[WHAT YOU SHOULD DO]:
Output all the data below verbatim.

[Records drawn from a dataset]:
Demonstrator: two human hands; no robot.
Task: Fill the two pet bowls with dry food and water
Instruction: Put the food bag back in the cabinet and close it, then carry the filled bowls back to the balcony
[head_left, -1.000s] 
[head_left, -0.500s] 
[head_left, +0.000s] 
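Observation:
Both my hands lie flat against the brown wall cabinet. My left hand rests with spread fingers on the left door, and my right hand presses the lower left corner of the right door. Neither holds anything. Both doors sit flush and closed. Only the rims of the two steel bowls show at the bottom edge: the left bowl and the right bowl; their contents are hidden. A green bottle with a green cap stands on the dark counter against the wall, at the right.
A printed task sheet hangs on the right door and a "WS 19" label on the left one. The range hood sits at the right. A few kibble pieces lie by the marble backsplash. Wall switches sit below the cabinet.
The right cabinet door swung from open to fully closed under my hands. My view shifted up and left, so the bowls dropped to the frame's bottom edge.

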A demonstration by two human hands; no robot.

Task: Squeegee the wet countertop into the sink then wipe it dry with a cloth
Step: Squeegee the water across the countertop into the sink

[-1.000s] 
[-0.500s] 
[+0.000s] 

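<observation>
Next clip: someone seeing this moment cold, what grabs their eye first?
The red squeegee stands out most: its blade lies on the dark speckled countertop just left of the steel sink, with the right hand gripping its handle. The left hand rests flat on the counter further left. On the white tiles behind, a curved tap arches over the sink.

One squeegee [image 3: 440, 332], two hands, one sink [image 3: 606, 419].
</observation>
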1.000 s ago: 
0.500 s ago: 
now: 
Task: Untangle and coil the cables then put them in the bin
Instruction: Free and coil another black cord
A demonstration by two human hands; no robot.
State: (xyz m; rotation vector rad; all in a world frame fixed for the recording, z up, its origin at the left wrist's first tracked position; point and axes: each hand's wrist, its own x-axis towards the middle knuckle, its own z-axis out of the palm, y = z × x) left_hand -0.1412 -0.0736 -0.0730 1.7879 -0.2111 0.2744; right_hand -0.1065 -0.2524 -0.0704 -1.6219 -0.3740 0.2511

[EXERCISE SOLUTION]:
Demonstrator: two human hands; no robot.
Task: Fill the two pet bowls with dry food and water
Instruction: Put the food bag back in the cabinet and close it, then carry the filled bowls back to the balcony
[head_left, -1.000s] 
[head_left, -0.500s] 
[head_left, +0.000s] 
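Observation:
Both my hands lie flat against the brown wall cabinet. My left hand rests with spread fingers on the left door, and my right hand presses the lower left corner of the right door. Neither holds anything. Both doors sit flush and closed. Only the rims of the two steel bowls show at the bottom edge: the left bowl and the right bowl; their contents are hidden. A green bottle with a green cap stands on the dark counter against the wall, at the right.
A printed task sheet hangs on the right door and a "WS 19" label on the left one. The range hood sits at the right. A few kibble pieces lie by the marble backsplash. Wall switches sit below the cabinet.
The right cabinet door swung from open to fully closed under my hands. My view shifted up and left, so the bowls dropped to the frame's bottom edge.
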
A demonstration by two human hands; no robot.

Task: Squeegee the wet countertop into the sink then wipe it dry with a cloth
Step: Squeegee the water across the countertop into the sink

[-1.000s] 
[-0.500s] 
[+0.000s] 

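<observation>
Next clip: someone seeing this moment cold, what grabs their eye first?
The red squeegee stands out most: its blade lies on the dark speckled countertop just left of the steel sink, with the right hand gripping its handle. The left hand rests flat on the counter further left. On the white tiles behind, a curved tap arches over the sink.

One squeegee [image 3: 440, 332], two hands, one sink [image 3: 606, 419].
</observation>
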1.000 s ago: 
0.500 s ago: 
now: 
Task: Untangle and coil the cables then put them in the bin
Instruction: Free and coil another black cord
A demonstration by two human hands; no robot.
State: (xyz m; rotation vector rad; all in a world frame fixed for the recording, z up, its origin at the left wrist's first tracked position; point and axes: each hand's wrist, its own x-axis towards the middle knuckle, its own z-axis out of the palm, y = z × x) left_hand -0.1412 -0.0736 -0.0730 1.7879 -0.2111 0.2744; right_hand -0.1065 -0.2524 -0.0704 -1.6219 -0.3740 0.2511

With that, the exercise is finished.